Si l’héroïne a joué un rôle majeur dans les années 80 et 90 en Suisse, son importance a diminué. « Aujourd’hui, le stupéfiant le plus consommé, ça reste le cannabis », explique Stéphane Birrer, chef de la division Analyse criminelle à Fedpol, qui précise qu’en 2025, les saisies de cannabis s’élevaient à 7,5 tonnes, contre une demi-tonne pour la cocaïne et seulement 120 kilos pour l’héroïne.
Quant à la French Connection, elle a été remplacée par des groupes criminels des Balkans, des mafias italiennes comme la’Ndrangheta, des confraternités nigérianes et des groupes turcs, par exemple.
Et quand on demande à Stéphane Birrer si des organisations comme la DZ Mafia ou Yoda, qui défraient la chronique en France, sont présentes chez nous, il nuance: « On ne peut pas dire que ces groupes sont aujourd’hui implantés en Suisse en particulier, mais on voit avec un certain nombre d’individus qui sont en contact, que les liens se renforcent et on mène une vigilance toute particulière à ce sujet ».
Quant à la violence, elle n’a pas encore atteint les niveaux constatés en France, en Belgique ou Pays-Bas, même si elle est bien réelle en Suisse, avec des exemples de meurtres à Yverdon-les-Bains (2018), Grandson (2020) et Genève (2023). « On voit ces dernières années une recrudescence des actes de violence en lien avec le trafic de stupéfiants », alerte Stéphane Birrer dans « Crimes suisses ».
Face à ces menaces, la Suisse a mis en place en décembre 2025 une nouvelle stratégie de lutte contre le crime organisé.

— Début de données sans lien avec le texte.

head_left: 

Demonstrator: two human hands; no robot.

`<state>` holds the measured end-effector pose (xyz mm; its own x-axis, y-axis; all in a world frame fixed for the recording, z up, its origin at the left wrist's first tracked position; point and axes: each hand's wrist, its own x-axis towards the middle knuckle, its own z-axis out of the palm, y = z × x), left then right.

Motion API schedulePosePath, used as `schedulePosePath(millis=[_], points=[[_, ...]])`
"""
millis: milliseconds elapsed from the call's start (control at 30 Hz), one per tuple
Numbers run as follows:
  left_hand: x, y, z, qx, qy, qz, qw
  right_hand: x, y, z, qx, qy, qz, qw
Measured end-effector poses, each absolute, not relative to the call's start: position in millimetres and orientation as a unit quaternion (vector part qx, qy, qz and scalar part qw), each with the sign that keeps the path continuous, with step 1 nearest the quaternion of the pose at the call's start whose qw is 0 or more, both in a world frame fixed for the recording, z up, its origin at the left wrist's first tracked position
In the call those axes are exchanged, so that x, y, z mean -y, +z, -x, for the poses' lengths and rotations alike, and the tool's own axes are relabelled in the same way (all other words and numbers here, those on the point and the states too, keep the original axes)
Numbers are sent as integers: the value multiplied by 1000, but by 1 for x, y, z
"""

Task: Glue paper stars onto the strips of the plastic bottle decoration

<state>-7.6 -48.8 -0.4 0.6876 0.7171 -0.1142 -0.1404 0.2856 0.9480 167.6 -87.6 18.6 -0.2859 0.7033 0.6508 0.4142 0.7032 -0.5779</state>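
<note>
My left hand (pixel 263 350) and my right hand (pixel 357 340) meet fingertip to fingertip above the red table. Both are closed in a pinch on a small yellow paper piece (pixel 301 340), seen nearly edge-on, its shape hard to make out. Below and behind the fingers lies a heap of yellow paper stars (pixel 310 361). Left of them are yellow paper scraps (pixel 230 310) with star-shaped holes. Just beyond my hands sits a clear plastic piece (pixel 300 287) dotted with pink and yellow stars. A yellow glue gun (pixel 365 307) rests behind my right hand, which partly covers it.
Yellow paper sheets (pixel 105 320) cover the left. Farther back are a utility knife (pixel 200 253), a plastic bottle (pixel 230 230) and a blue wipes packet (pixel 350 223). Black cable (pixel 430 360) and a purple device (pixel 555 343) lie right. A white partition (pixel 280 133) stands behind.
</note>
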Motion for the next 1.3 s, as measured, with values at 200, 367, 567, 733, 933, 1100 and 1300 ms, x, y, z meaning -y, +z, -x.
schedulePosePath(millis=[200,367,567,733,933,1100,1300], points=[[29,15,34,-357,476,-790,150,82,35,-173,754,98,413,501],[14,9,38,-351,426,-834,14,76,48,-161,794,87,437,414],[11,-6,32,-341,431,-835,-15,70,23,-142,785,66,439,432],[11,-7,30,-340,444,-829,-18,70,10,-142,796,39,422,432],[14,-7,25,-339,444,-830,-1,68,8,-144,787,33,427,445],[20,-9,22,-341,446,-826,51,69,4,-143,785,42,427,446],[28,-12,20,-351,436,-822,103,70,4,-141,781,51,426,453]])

L’objectif est d’empêcher l’implantation de ces groupes en renforçant la collaboration intercantonale, en améliorant le partage d’informations et aussi en impliquant les autorités administratives.
Comme le souligne Stéphane Birrer, le crime organisé est « comme l’eau, qui va toujours réussir à se frayer un chemin dans le système ». Le but est donc de « l’empêcher d’aller trop vite » et de s’infiltrer partout dans le pays.